**THE PROBLEM:** Because only the count matters, report how many lines in the material hold the string "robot" and nothing more.

**DATA TO PROCESS:**
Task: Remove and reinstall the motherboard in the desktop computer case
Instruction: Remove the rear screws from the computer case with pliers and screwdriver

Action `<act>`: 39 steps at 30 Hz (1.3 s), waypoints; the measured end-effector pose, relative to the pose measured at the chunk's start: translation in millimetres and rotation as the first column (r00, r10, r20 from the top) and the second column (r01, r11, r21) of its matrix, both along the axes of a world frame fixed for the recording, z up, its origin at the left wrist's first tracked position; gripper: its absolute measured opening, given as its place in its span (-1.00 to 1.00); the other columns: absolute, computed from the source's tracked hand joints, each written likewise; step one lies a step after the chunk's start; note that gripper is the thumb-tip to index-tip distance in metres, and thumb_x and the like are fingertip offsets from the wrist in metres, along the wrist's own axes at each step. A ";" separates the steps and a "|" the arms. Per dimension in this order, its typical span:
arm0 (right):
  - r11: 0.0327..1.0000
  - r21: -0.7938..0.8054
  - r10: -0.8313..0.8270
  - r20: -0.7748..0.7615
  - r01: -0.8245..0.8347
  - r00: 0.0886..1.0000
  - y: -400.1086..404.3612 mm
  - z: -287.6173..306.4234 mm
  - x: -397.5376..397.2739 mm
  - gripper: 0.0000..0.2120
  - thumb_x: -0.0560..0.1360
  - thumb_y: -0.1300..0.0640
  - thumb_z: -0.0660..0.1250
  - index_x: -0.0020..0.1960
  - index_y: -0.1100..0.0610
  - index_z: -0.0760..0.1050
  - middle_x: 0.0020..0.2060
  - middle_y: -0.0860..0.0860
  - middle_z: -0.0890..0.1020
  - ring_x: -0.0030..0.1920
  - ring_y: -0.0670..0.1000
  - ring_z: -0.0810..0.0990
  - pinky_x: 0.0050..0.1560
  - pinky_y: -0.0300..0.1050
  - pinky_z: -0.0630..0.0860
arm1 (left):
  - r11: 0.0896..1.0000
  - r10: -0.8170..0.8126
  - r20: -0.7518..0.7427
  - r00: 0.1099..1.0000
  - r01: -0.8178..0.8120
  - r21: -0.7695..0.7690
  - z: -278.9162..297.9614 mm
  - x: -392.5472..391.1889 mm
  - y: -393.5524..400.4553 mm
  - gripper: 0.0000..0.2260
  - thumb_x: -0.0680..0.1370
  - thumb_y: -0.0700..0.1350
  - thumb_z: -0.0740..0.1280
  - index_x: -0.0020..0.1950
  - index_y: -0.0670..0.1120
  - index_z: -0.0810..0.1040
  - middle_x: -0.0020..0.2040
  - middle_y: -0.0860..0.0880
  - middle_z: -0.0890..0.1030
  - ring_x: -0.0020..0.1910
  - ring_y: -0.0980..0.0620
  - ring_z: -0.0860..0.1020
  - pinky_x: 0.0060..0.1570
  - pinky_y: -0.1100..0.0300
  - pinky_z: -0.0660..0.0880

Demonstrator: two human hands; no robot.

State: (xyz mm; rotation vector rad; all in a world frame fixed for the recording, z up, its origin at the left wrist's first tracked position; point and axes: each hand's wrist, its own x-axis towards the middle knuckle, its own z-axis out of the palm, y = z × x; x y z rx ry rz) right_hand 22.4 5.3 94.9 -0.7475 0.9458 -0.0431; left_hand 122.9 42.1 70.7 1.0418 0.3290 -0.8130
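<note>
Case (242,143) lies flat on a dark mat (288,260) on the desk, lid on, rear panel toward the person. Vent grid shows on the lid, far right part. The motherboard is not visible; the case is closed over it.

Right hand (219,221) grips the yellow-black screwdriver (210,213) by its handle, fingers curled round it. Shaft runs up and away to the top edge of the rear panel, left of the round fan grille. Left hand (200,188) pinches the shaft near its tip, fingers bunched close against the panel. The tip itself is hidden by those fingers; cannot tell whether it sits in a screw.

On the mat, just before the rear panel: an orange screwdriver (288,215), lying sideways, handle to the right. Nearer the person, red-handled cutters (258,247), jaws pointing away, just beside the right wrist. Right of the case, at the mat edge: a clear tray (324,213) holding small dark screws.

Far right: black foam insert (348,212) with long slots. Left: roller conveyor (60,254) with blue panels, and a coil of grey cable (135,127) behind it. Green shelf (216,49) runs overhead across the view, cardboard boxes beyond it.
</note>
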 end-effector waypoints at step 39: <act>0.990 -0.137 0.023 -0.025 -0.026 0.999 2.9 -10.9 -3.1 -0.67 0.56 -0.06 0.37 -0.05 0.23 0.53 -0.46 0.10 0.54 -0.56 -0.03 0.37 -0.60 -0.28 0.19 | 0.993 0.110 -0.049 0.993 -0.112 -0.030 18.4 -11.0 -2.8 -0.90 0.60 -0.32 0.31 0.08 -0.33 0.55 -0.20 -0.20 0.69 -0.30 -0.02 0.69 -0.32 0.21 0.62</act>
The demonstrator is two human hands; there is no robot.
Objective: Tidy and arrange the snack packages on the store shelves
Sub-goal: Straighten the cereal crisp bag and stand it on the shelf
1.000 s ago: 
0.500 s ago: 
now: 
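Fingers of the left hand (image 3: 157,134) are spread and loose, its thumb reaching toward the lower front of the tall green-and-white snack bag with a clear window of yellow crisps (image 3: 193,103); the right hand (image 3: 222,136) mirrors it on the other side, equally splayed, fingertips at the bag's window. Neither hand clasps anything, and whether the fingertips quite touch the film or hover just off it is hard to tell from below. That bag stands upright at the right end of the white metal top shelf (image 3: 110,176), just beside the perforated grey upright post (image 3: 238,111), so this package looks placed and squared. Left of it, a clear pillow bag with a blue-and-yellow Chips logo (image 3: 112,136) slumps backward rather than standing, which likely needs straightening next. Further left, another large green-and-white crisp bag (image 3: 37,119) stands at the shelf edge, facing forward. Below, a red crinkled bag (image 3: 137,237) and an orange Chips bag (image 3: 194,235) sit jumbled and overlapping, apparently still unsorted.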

**ANSWER TO THE PROBLEM:** 2